An early marketing strategy for the Mega Drive centred around using renown celebrities, with such games as Michael Jackson’s Moonwalker and Joe Montana Football helping SEGA claim a foothold in the market.
Once a certain hedgehog arrived on the scene, this strategy became less crucial – with a hip new mascot, SEGA no longer needed to associate their flagship console with celebrities of the era. Platform games starring colourful, attitude-filled, characters were now leading the way. If you’re under the impression this is a segway into how ToeJam & Earl came to be, then you’re mistaken – the bodacious alien duo made their debut a whole six months before Sonic the Hedgehog.
Come 1992, SEGA was getting ready to launch the Menacer light gun. This was their answer to Nintendo’s already released Super Scope and the successor to the Master System’s Light Phaser.
SEGA, of course, needed a range of games to support their new peripheral, along with a pack-in title to rival Nintendo’s Super Scope Six. SEGA producer Mac Senour suggested instead of a typical collection of side-scrolling shooters and shooting galleries, the development team should use their own catalogue of licenses and characters to create a star-studded compilation. Recalling their previous marketing ploy this, somewhat bizarrely, included sports mini-games based on Joe Montana and David Robinson.
Using already established brands and franchises to sell the Menacer, rather than create new IP, was a sound enough idea but for reasons numerous, it never came to full fruition. Perhaps crumbling under their own ambition (even in 1992, licenses had complications), SEGA went on to develop just one light-gun game based on existing characters – Ready, Aim, Tomatoes, starring ToeJam & Earl.
Being part of the duly named Menacer Six Game Cartridge, Ready, Aim, Tomatoes was a straightforward side-scrolling shooter, borrowing music and sprites from the original TJ&E. Playing as ToeJam (something not particularly obvious due to the first-person perspective) it was a simple case of firing tomatoes at the usual assortment of oddball enemies, while picking up the occasional rapid-fire power-up, and using bombs proficiently to clear the screen instantly.
Smaller enemies doled out more points – due to being harder to hit – and it was possible to backtrack to mop up any enemies missed.
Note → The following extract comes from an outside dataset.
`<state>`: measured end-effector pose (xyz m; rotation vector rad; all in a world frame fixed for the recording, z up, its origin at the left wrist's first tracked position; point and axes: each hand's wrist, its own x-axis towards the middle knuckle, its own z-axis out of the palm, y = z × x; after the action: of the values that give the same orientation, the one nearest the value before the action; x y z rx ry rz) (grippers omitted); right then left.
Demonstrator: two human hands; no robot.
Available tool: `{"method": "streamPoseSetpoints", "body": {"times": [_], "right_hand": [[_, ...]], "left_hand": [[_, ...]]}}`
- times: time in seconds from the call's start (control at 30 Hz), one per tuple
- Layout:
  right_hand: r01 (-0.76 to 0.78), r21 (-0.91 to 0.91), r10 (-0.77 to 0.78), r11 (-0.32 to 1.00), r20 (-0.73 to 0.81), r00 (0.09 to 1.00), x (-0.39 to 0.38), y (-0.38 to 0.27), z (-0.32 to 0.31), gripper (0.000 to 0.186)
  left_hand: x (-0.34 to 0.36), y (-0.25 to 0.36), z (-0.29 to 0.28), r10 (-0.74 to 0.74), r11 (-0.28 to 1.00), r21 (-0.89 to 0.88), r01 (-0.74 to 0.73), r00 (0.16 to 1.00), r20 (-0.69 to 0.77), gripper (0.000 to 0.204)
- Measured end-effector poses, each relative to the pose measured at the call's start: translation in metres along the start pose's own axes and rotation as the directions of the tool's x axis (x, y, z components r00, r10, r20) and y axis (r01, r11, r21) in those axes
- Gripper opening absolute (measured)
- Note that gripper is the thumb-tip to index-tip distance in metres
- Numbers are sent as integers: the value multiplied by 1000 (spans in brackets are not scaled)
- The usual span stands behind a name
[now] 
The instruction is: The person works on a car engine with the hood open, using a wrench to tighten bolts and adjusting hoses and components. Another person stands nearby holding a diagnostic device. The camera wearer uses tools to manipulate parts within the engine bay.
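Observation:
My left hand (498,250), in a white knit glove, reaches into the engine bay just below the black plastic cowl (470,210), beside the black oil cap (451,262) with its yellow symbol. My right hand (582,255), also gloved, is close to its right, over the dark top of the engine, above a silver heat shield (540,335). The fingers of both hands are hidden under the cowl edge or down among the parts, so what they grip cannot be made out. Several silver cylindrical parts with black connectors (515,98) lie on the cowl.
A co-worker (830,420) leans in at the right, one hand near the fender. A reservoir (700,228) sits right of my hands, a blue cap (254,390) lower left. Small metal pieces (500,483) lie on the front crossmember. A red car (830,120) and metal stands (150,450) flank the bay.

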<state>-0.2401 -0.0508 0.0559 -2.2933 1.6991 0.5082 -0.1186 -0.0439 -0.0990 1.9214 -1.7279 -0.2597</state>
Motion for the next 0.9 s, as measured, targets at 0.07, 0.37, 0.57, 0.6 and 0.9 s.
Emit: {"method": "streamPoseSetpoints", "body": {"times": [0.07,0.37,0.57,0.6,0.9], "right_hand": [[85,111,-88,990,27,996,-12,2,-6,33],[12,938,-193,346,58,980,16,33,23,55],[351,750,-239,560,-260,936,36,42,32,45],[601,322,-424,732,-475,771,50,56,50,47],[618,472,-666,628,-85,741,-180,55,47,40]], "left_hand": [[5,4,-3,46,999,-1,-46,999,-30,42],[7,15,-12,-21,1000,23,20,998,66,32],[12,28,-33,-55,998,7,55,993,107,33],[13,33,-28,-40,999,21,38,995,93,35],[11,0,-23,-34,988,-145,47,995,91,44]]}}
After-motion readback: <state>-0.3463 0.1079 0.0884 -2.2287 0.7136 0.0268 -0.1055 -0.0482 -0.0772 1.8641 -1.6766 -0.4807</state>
Earl took pride of place in the corner of the screen, watching over the action while occasionally tucking into ice cream – a neat touch that helped inject a sense of personality.
Out of all the titles on the Menacer Six Game Cartridge, this was the best of the bunch. Livelier and more spritely than the likes of the bug blaster Pest Control and the tedious tank shooter Front Line, it not only put player’s shooting accuracy to the test but also had some fiendishly challenging score targets to meet. New enemies and an arranged soundtrack wouldn’t have gone amiss, though – heavy asset recycling made it clear Ready, Aim, Tomatoes was put together with haste.
For the record, the Menacer was a commercial and critical failure. Terminator 2: The Arcade Game was the only other title to launch alongside the add-on, making it pretty much dead on arrival. Almost an entire year passed until the third Menacer compatible title launched – Mad Dog McCree for the Mega CD. It’s easy to imagine most Menacers languishing in deep inside wardrobes by this point.
Ready, Aim, Tomatoes does have a legacy of sorts, however. In 2005, Radica released an officially licensed plug-and-play Menacer TV game, resembling a generic light gun rather than staying true to the modular original. The Menacer’s original pack-in titles came built in, and due to Ready, Aim, Tomatoes’ inclusion, good old ToeJam & Earl took centre stage on the packaging. We imagine their presence alone was enough to help shift units, if only a handful – the scarcity of Radica’s plug ‘n play suggests the Menacer’s second coming was about as successful as its first.